BACKGROUND: The epidermal growth factor receptor (EGFR) mutation status assessment has become increasingly important given the significant impact of tyrosine kinase inhibitors in lung cancer management. Our aim was to compare real life operational characteristics for three EGFR mutation assays - two targeted approaches and a next generation sequencing (NGS) technique.
METHODS: EGFR mutation status was assessed for lung adenocarcinoma samples (formalin fixed- paraffin embedded samples) using qPCR, SNaPshot and NGS (Ion Torrent™) techniques.
RESULTS: A total of 15 high clinical significance mutations were identified by at least one technique from the total of 64 samples. All mutations were identified by the TaqMan qPCR technique while SNaPshot in conjunction with fragment analysis identified 11 EGFR mutations. The NGS approach followed by an automatic analysis using the default calling parameters identified 10 mutations from the SNaPshot/qPCR panel and other three insertions, five point mutations and 58 silent variants; manual data review identified all 15 high significance mutations.
CONCLUSIONS: Performance was similar for high tumor content samples but careful data analysis and post hoc variant calling filter alterations were necessary in order to obtain robust results from low tumor content samples by NGS. NGS is able to generate a comprehensive mutational profile albeit at a higher cost and workload. Result interpretation should take into account not only general run parameters such as mean read depth but also relative coverage and read distribution; currently there is an acute need to define firm recommendations/standards concerning NGS data interpretation and quality control.

Background

Epidermal growth factor receptor (EGFR) mutation status is regarded as a particularly important element for improving non squamous non-small cell lung cancer (NSCLC) prognosis. EGFR mutations were reported with a frequency of around 10 % for total lung adenocarcinoma but up to 40 % in some Asian cohorts – mainly represented by exon 19 deletions and one exon 21 point substitution c.2369C > T (L858R) [1, 2]. Both lead to ligand-independent activation of the tyrosine kinase domain and confer sensitivity to EGFR tyrosine kinase inhibitors (TKIs). Other mutations were reported in less than 5 % of total cases - mainly point mutations G719X [3], T783A, V765A [4], and exon 20 insertions; despite low incidence they are assessed on a regular basis as some have been linked to response to EGFR TKIs. Mutation status can be determined by either targeted approaches or direct sequencing. Targeted approaches are used to detect a limited number of clinically significant mutations – usually therapy response predictors. These methods have higher sensitivity than Sanger sequencing and may reliably be used for small biopsy or cytology samples (with down to 1 % tumor cells content) [5].

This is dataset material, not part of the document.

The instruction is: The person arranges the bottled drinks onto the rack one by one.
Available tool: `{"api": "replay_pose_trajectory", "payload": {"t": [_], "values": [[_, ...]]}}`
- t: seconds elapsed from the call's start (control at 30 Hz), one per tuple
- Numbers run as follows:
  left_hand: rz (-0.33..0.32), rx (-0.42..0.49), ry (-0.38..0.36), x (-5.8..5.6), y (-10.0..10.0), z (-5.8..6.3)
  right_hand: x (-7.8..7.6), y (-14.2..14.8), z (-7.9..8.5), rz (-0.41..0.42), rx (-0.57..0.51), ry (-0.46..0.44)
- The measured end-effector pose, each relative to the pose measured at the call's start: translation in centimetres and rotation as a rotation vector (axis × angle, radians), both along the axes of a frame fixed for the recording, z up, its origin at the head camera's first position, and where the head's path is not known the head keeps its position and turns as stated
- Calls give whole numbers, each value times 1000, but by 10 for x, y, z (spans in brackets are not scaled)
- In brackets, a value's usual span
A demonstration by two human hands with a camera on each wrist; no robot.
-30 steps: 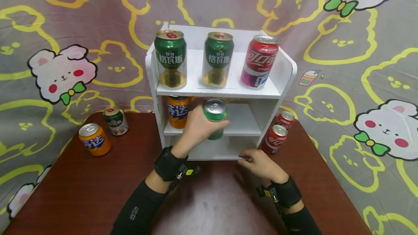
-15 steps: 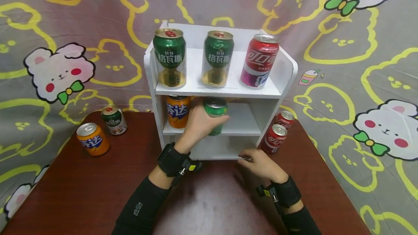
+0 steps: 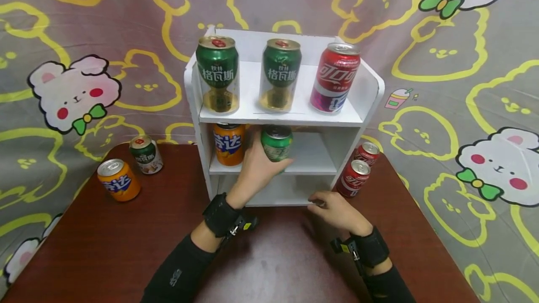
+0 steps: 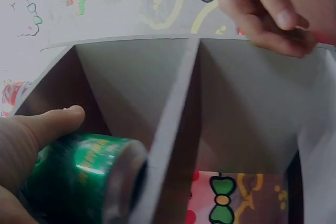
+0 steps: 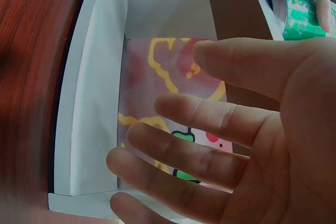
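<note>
My left hand (image 3: 262, 162) grips a green drinks can (image 3: 276, 144) at the middle level of a white shelf unit (image 3: 313, 165). An orange soda can (image 3: 229, 146) stands just left of it on the same level. In the left wrist view, the thumb (image 4: 60, 119) lies along the side of the green can (image 4: 79, 177), whose base is close to the shelf board's edge. My right hand (image 3: 338, 212) is by the lower right front of the unit, holding nothing. Its fingers (image 5: 194, 163) are spread and loosely bent in the right wrist view, before the bottom compartment.
On the top shelf stand two green-and-gold cans (image 3: 217, 76) and a red cola can (image 3: 335, 78). Two more red cans (image 3: 353, 179) are right of the unit. Left on the brown table (image 3: 168, 228) stand an orange can (image 3: 119, 180) and a green-and-white can (image 3: 145, 155).
My left hand has moved the green can slightly up in the head view and deeper into the middle level, with more of its printed side showing. My right hand has stayed put.
</note>
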State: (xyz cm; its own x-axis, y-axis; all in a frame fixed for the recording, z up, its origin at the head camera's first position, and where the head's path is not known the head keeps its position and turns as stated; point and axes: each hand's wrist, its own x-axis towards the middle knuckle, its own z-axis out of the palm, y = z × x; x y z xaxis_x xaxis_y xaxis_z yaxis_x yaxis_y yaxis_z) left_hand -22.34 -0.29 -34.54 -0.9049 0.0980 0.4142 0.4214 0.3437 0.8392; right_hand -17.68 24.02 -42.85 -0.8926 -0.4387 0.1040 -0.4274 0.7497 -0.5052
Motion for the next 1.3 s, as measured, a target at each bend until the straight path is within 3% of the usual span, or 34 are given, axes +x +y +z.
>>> {"api": "replay_pose_trajectory", "payload": {"t": [0.3, 0.7, 0.9, 1.03, 1.2, 1.3], "values": [[28, -40, -14, 1, -1, -12, 0, 0, 3, 1, 7, -7], [11, -40, -70, -4, -4, -8, -2, -1, 1, -1, 3, -11], [-1, -7, -54, -6, -4, -9, -2, -2, 1, -7, -3, -28], [58, 14, -6, 1, 0, -16, -3, -1, -1, 3, 2, -26], [165, -51, 83, 10, 9, -26, -3, 1, -3, 15, 3, -32], [191, -83, 110, 10, 12, -29, -3, 1, -3, 20, 0, -36]]}}
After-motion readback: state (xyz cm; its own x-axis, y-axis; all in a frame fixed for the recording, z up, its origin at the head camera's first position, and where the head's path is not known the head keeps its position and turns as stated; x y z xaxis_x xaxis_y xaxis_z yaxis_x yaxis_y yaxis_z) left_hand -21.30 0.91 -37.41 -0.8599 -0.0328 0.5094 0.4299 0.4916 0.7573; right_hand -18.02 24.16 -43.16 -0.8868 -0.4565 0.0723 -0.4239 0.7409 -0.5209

Sequencing techniques have the main advantage of being able to identify all mutations in the studied region (previously known or not); main drawbacks are generally a higher workload and variable sensitivity – samples with tumor cells content over 20 % being usually required at least for Sanger technique. [6].

Currently there is no consensus on the optimal approach and existing guidelines do not strongly favor one method in particular.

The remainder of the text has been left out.